Bennett, the lead hand in back framing, has worked in construction for 21 years all over Canada and has had to contend with a variety of conditions, such as “being up to your knees in muck one day on site and then having it all frozen over the next day.

“And we all have to deal with shovelling our driveways, but just imagine having to shovel out a construction site.”

In comparison, he says, building a home in a factory is heaven.

“There are no rain days, no snow days. It’s climate controlled. There’s an advantage to working with dry lumber.”

The cavernous Stelumar facility on Tremaine Rd. south of Derry Rd. produces a new house a day and 10 are in various stages of progress at any one time. Each day at 4 a.m., the moving production line advances the houses – 600,000 pounds worth – to the next work station.

Since it was launched last summer, more than 60 houses have rolled off the Stelumar line and on to waiting foundations. As many as 220 houses a year will be built there over four years.

“Six months ago, this was pretty hot-off-the-press stuff. We didn’t even know if we could do this,” says Stelumar president Ron Cauchi.

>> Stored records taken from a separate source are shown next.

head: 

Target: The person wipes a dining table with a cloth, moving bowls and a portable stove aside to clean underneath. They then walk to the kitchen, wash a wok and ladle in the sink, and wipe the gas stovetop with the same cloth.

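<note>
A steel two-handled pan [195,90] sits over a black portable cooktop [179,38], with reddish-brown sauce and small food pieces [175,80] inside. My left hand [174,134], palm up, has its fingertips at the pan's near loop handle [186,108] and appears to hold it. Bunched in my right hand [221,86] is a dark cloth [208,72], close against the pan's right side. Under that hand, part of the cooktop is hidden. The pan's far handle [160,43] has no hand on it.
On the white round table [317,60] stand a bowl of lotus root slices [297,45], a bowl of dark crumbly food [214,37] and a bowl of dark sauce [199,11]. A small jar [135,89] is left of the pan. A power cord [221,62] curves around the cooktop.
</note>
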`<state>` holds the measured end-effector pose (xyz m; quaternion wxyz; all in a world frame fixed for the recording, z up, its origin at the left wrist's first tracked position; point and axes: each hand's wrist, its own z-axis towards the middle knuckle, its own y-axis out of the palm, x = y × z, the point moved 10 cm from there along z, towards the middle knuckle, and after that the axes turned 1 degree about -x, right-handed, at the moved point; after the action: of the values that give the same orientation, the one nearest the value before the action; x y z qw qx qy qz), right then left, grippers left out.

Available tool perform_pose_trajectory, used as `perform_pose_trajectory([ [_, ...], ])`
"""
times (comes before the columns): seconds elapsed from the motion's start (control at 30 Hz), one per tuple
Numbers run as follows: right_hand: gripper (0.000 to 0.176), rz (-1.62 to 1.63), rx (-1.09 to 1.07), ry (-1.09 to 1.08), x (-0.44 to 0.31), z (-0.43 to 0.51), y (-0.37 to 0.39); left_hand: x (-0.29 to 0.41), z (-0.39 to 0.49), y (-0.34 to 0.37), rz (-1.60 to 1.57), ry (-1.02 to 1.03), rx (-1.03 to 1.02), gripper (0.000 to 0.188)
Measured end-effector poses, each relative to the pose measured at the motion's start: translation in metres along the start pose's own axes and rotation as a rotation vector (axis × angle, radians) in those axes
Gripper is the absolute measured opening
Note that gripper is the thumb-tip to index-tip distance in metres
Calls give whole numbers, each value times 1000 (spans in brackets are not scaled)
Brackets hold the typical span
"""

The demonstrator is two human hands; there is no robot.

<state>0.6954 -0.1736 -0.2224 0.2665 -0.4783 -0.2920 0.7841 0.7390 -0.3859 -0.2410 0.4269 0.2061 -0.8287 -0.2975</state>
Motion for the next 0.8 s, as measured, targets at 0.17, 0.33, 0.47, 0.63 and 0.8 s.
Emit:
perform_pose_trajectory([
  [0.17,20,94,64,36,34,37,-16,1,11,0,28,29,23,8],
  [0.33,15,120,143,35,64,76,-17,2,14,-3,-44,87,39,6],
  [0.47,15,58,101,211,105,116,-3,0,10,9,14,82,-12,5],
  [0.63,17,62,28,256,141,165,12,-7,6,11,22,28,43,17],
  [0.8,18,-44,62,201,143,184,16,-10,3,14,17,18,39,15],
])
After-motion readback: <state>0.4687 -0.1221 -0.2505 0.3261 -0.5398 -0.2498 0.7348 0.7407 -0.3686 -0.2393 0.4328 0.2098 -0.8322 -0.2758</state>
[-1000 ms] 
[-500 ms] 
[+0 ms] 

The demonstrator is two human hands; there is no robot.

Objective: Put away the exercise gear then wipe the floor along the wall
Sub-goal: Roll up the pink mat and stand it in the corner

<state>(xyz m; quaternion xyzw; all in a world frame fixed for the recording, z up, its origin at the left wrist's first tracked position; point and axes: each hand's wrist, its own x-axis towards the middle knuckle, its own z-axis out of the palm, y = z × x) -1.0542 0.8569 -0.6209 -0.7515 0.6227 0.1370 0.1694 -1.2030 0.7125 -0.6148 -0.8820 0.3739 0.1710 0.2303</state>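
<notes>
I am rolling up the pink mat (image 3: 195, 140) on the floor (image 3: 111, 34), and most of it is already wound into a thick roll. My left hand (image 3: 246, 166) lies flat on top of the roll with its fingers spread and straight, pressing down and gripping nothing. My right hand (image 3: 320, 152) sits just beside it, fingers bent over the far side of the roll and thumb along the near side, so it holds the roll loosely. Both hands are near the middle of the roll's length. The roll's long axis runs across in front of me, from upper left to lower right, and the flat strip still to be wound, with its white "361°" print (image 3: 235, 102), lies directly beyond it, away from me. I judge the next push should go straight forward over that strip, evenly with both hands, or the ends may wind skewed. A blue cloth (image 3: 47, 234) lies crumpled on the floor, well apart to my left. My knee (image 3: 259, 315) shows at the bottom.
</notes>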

There were a few bugs to work out. Initially, the skidding system that moves the homes down the line wasn’t able to handle the weight of 10 houses and needed adjusting, and the roof-hoisting mechanism, which allows for roofs to be fully assembled on the floor and then lifted into place, needed to be developed.

While factory-built homes aren’t a new phenomenon in North America, this facility is a breed apart. Unlike modular builders, which build their homes in sections, then ship the pieces to the site for assembly, the Stelumar homes roll off the line in one piece, with cabinetry, light fixtures, electrical and plumbing systems, and even paint already in place.

“This has nothing to do with modular,” Cauchi says. “These houses are extremely architecturally complex with multiple roof lines, dormers, wraparound porches and lofts.”

Then, there’s the way they are shipped, on a specialized, motorized transporter.

“There’s another difference from modular homes, which are put on a flatbed truck and shipped to a site,” Cauchi says. “This is a pretty complex piece of machinery. It’s like the platform that carries the space shuttle to the launch pad.”

For the one-kilometre, 15-minute journey from factory to building lot, the homes are shipped on a private road within the Mattamy site. The houses could be sent along public roads, Cauchi says, but it would require permits, police escorts and disruption of traffic to accommodate the wide, slow-moving load.

About 200 of 300 homes slated for 36- and 46-foot lots at Hawthorne Village on the Escarpment are being built at Stelumar, and the designs are identical to the homes being built on site. (Homebuyers don’t get to choose whether their homes will be site-built or factory- produced.) Eighteen different models are being produced, each with up to six different elevations.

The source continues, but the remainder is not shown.